Selanjutnya, Wang Ping mengabaikan para kultivator Alam Atas yang tercengang dan langsung turun ke Istana Abadi. Di bawah tatapan takut para kultivator, dia dengan paksa membuka Pintu Abadi dan melangkah masuk.
Saat Wang Ping memasuki Gerbang Abadi, Dewa Jahat yang disegel merasakan kehadirannya dan menunjukkan ekspresi ketakutan.
Namun, sebelum Dewa Jahat itu sempat berkata apa pun, Wang Ping memukulnya dengan pukulan, menyebabkan tubuhnya hancur berkeping-keping.
Kini, Wang Ping sangat kuat, meskipun ia masih berada di Tahap Kultivasi Dewa Sejati Awal, ia akan sepenuhnya mewarisi persepsi Wang Ping yang disimulasikan karena sifat khusus dari simulasi berbayar tersebut.
Akibatnya, pemahaman Wang Ping saat ini tentang Tao Keabadian Kekacauan setara dengan pemahaman seorang Dewa Abadi Tingkat Kesempurnaan Agung, atau bahkan seorang Raja Peri Semu.
Terus terang saja, Wang Ping sendiri bahkan tidak menyadari betapa kuatnya dia sekarang. Menghancurkan Dewa Jahat yang disegel hingga mati adalah hal sepele baginya, dan tidak perlu menggunakan Keterampilan Abadi apa pun.

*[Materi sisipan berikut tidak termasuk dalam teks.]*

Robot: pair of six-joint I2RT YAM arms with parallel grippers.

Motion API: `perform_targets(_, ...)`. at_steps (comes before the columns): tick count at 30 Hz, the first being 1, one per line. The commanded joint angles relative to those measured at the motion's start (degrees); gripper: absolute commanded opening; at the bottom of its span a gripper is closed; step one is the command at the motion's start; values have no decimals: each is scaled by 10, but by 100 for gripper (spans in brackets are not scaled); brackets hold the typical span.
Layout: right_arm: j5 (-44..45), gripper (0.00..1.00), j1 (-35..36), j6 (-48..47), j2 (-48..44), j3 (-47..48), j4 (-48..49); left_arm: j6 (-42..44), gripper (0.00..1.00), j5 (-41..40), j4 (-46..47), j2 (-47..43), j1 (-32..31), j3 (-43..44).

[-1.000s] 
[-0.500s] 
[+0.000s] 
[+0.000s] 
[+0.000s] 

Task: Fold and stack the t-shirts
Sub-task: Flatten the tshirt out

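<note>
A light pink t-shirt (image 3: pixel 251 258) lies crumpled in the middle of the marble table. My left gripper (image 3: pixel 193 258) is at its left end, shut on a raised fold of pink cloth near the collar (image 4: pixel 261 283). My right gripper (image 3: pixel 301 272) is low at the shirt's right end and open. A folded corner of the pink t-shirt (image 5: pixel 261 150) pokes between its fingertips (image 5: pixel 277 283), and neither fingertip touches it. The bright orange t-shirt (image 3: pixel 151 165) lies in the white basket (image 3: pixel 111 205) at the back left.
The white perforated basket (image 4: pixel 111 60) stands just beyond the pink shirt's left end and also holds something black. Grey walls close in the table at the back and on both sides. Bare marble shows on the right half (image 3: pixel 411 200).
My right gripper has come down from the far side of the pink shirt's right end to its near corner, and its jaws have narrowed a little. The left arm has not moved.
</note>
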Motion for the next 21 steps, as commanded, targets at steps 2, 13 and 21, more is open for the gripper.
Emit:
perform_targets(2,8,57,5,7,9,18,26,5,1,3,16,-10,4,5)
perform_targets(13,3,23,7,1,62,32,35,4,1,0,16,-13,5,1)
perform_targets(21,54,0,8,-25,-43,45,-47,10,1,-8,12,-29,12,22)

Selanjutnya, Wang Ping secara paksa mengambil artefak Dewa Jahat dan melangkah keluar dari Gerbang Abadi.
Ketika Wang Ping muncul, para Kaisar Alam Atas merasakan kehadiran Artefak Abadi Jahat dan merasa takut.
Namun, yang lebih mengagumkan lagi adalah Aura Menakutkan Wang Ping.

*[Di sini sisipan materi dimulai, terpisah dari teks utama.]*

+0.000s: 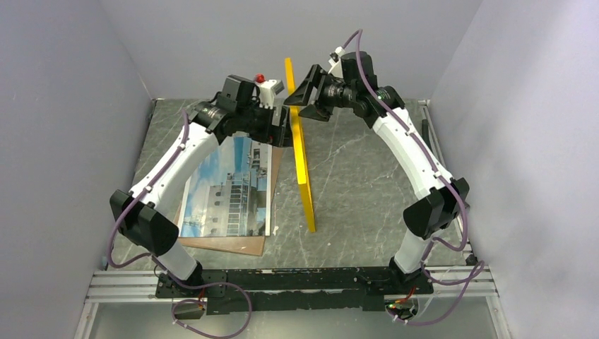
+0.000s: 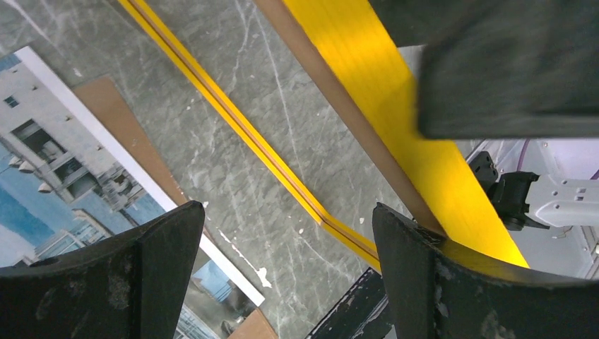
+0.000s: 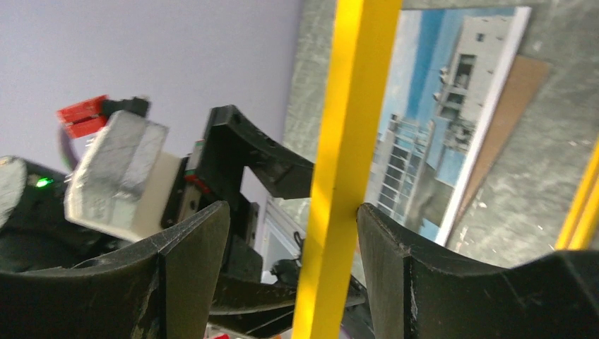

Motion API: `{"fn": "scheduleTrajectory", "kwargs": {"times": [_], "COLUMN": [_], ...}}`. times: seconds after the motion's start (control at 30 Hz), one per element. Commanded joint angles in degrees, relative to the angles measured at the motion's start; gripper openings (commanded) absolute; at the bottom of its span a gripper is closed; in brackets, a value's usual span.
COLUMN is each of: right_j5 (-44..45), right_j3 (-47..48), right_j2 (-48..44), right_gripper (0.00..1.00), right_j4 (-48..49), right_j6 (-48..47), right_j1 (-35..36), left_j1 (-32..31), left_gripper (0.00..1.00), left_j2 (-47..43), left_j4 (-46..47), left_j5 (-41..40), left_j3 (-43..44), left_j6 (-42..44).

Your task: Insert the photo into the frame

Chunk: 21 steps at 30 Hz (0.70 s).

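The frame (image 1: 302, 162) stands on edge near the middle of the table (image 1: 367, 191), a thin rectangle of glossy yellow-orange rails with a plain wood-coloured strip along one face. The table top is grey-green stone with pale veins. To the frame's left the photo (image 1: 229, 187) lies flat: a thin white-bordered print of a pale building against blue sky. It rests on a matte brown backing board (image 1: 240, 244), whose corners stick out beyond it.

From above, both arms meet at the frame's upper far part, the left end effector (image 1: 282, 131) on one side and the right end effector (image 1: 300, 95) on the other; how their fingers stand is hard to read there.

The left wrist view shows its dark, scuffed fingers spread wide, one pressed against the upper rail's edge. The lower rail runs across the stone below, showing a dark groove along it.

The right wrist view shows its fingers apart on either side of a rail. The rail touches one finger and a gap separates it from the other, so nothing is clamped.
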Motion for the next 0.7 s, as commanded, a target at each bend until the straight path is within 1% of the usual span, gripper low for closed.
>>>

Sebagai tanggapan, Wang Ping mengabaikan mereka, dan setelah dengan santai menghancurkan Gerbang Abadi, dia kembali ke Istana Kekaisaran Taiyi.
Setelah kembali ke Istana Kekaisaran Taiyi, Wang Ping mengumumkan rencananya untuk melakukan perjalanan panjang dan meninggalkan sejumlah besar sumber daya kultivasi.

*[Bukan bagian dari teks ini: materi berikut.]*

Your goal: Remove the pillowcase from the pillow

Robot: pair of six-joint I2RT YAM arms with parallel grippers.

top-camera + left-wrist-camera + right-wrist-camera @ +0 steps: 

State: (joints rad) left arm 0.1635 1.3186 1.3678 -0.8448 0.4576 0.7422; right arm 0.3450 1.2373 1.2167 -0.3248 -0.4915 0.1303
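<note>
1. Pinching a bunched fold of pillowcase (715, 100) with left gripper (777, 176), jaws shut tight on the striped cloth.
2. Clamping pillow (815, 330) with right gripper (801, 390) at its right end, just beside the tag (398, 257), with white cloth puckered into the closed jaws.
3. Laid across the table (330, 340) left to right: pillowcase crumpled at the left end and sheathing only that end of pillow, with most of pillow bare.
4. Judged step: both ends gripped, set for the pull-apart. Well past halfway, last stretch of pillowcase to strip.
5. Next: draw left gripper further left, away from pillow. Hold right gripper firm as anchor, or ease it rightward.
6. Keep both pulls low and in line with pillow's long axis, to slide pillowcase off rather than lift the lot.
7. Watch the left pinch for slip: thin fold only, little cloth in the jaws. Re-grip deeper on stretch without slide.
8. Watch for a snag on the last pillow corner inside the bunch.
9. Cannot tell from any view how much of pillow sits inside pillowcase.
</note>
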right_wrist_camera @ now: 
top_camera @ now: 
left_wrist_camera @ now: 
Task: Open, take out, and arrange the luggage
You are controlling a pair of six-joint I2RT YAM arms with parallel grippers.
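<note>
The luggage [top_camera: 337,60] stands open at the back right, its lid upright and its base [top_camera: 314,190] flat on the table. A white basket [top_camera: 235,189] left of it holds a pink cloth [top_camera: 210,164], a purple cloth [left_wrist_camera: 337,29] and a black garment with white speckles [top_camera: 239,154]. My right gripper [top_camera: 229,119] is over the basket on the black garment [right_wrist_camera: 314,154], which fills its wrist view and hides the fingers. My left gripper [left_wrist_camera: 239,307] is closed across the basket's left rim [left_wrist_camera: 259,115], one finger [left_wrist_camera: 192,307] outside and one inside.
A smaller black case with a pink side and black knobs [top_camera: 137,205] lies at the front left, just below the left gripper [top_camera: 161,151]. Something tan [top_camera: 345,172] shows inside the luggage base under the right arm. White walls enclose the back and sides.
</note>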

Tidak hanya Istana Kekaisaran Taiyi, tetapi semua kekuatan dan orang-orang yang terkait dengan Wang Ping juga menerima berkah yang melimpah.
Hal ini membuat semua orang mengerti bahwa Wang Ping mungkin akan pergi untuk waktu yang lama.
Saat semua orang menghela napas, Wang Ping meninggalkan Alam Atas dan menuju ke dunia tempat Pohon Abadi Kuno berada.
Jika Wang Ping masih berstatus sebagai Peri Semu, akan membutuhkan waktu lama baginya untuk mencapai dunia tempat Pohon Abadi Kuno berada.
Jangka waktu ini dihitung dalam ratusan tahun.
Namun, karena ia telah menjadi seorang Immortal dan kemampuannya sangat menakutkan, Wang Ping hanya membutuhkan waktu kurang dari sebulan untuk mencapai Dunia Pohon Immortal Kuno.
Dalam perjalanannya, Wang Ping juga melewati dunia Permaisuri Qingyuan, dengan mudah membunuh musuh-musuhnya, yang secara efektif menyelesaikan masalahnya di dunia nyata di masa depan.
Ketika Wang Ping tiba di Dunia Pohon Abadi Kuno, sebuah fenomena luar biasa muncul, yang menandakan bahwa dunia menyambut kedatangannya.
Hal ini membuat para Quasi-Immortal dari Dunia Pohon Abadi Kuno benar-benar tercengang, karena mereka tidak pernah menyangka akan ada Immortal kedua di dunia, apalagi yang akan menyebabkan dunia membuat pertunjukan sebesar itu.
Tidak hanya mereka, tetapi bahkan Pohon Abadi Kuno pun sangat tercengang.
Lagipula, bertahun-tahun telah berlalu, dan tempat itu belum pernah melihat Immortal kedua.
Selain itu, pemandangan yang diciptakan oleh Tao Surgawi di dunia ini jauh melampaui apa yang pernah dialaminya bahkan ketika ia baru saja menjadi seorang Immortal.